I've provided a very brief overview and highlighted some of the interesting findings, so you don't have to read the full 452 page report yourself (although if you'd like to, you can find it here).
To begin with, the report highlights the relationship between gender equality and development. Gender equality is a development objective in its own right, and part of the Millennium Development Goals. Moreover, the report argues that development initiatives can contribute to greater gender equality, and that gender equality can enhance economic efficiency and improve development initiatives. The latter claim is derived from a growing body of microeconomic studies that demonstrate that you have to reduce social barriers and support women in order to profit from their skills and labor (i.e. ensuring that women who graduate from school have equal access to the workforce) and that women spend their money differently than men - choosing primarily to spend it on their families and children. Putting money into the hands of women can, therefore, have a direct impact on things like child nutrition and health or school enrollment.
The report features some of the ways we've made progress. The good news is:
-- In one-third of developing countries (45), girls outnumber boys in secondary education.
-- The average total fertility has declined from 5 births per woman in 1960 to 2.5 in 2008.
--There is little evidence of systematic gender discrimination in the use of health spending or health services.
-- Over half a billion women have joined the world's labor force in the past 30 years.
Now on to the bad stuff:
-- Nearly 4 million women go "missing" every year. They are either never born due to a preference for sons, die in early childhood due to a misallocation of resources (i.e. give more food to your son than your daughter), or die from a maternal-related cause.
--Over a third of women die in their reproductive years.
-- Women account for 58% of the world's unpaid labor.
-- Globally, only 10-20 of every 100 land owners is a woman.
-- Women are responsible for 60-80% of all house and care work.
-- Even though more women have joined the labor force, they still largely work in feminized professions, economic spaces that are deemed appropriate for women's labor.
-- Gender-differentiated patterns of employment mean lower incomes for women.
-- Many women still don't have equal control of household resources or equal access to resources. Some women lack access even to their own earnings.
The report helpfully includes a series of recommended policy actions. These include:
-- Eliminating gender disadvantages in education where they remain entrenched.
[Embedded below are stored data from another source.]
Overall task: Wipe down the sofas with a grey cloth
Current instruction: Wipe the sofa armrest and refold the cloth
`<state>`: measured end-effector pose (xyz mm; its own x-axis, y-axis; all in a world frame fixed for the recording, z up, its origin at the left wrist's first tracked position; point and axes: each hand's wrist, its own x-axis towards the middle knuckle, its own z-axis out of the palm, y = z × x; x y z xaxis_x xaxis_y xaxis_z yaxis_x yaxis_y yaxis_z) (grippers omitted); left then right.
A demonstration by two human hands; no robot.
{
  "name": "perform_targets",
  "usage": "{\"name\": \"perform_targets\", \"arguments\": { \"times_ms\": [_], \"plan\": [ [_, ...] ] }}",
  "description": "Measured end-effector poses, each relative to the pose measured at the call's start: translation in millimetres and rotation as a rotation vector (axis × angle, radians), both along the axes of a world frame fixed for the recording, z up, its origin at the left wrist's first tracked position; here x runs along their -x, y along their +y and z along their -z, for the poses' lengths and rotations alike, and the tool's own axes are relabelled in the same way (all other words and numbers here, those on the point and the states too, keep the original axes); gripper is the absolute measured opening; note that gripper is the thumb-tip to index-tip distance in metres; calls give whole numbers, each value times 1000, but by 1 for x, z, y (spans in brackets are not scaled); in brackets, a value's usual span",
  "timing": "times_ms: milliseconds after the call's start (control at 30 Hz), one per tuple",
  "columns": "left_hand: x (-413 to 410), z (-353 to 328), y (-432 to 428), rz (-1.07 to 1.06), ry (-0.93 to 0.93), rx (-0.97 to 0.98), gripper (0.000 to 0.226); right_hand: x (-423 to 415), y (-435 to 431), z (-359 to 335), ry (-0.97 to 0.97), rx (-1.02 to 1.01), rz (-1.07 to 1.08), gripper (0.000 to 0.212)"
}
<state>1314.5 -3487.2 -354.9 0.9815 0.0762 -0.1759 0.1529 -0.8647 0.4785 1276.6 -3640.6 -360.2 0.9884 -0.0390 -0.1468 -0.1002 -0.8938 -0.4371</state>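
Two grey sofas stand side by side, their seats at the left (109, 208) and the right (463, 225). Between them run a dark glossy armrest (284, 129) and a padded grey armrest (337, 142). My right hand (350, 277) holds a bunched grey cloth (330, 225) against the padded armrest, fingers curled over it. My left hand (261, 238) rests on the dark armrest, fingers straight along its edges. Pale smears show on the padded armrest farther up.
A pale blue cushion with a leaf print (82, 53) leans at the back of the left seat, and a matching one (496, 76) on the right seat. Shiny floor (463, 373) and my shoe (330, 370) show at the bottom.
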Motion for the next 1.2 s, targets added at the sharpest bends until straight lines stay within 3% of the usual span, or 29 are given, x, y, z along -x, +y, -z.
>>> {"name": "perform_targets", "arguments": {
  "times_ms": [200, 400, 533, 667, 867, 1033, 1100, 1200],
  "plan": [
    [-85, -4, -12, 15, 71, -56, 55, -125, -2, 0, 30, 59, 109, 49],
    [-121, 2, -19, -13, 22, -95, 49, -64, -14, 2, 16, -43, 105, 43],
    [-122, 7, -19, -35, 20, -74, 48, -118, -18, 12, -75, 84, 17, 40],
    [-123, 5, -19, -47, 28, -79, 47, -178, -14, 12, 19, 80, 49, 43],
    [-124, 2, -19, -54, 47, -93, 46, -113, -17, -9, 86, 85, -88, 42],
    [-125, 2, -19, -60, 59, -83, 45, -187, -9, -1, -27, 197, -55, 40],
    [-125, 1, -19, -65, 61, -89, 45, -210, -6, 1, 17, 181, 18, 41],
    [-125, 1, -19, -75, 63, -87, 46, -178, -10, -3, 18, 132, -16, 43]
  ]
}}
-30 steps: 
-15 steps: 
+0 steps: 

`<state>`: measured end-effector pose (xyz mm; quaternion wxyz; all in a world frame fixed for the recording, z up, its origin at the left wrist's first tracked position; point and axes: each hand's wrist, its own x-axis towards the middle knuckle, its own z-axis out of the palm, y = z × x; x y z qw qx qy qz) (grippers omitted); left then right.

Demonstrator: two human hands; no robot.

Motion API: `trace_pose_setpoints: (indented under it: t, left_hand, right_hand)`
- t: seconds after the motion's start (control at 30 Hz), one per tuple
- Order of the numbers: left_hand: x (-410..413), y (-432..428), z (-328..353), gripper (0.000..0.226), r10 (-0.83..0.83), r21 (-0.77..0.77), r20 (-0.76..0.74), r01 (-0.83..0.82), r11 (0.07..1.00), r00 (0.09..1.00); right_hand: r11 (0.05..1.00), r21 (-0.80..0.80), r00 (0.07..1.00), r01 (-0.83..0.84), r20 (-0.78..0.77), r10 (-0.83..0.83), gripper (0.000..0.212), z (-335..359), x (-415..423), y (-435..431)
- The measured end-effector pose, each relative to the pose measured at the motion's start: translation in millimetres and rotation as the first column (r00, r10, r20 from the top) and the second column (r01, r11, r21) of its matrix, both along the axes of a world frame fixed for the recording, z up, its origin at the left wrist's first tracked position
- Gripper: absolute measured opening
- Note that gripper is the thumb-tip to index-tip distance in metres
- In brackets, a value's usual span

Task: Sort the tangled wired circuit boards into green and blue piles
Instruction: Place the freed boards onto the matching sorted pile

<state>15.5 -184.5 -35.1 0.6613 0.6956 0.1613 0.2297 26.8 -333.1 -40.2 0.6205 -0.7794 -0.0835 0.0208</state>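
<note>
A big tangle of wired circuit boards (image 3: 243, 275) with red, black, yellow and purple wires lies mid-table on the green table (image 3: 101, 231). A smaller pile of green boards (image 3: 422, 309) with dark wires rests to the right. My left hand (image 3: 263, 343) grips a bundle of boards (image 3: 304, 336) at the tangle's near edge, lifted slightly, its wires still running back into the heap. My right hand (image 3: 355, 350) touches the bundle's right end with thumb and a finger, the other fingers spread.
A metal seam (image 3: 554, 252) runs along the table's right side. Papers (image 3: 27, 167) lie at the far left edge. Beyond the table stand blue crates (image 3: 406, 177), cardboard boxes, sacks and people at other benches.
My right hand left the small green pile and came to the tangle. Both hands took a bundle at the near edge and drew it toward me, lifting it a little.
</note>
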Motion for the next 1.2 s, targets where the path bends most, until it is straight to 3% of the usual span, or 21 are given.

-- Ensuring women have access to more economic opportunities and that they are not confined to traditionally feminized, low-paying fields.
-- Increasing access to child care and early childhood development initiatives.
-- Increasing the number of women in politics.
-- Ensuring that women have access to and control of their own money and household resources, both in marriage and divorce.
In all, the report is full of fascinating data and a bunch of really interesting charts. Hopefully, the policy recommendations are observed, and the World Bank's next report shows even greater progress.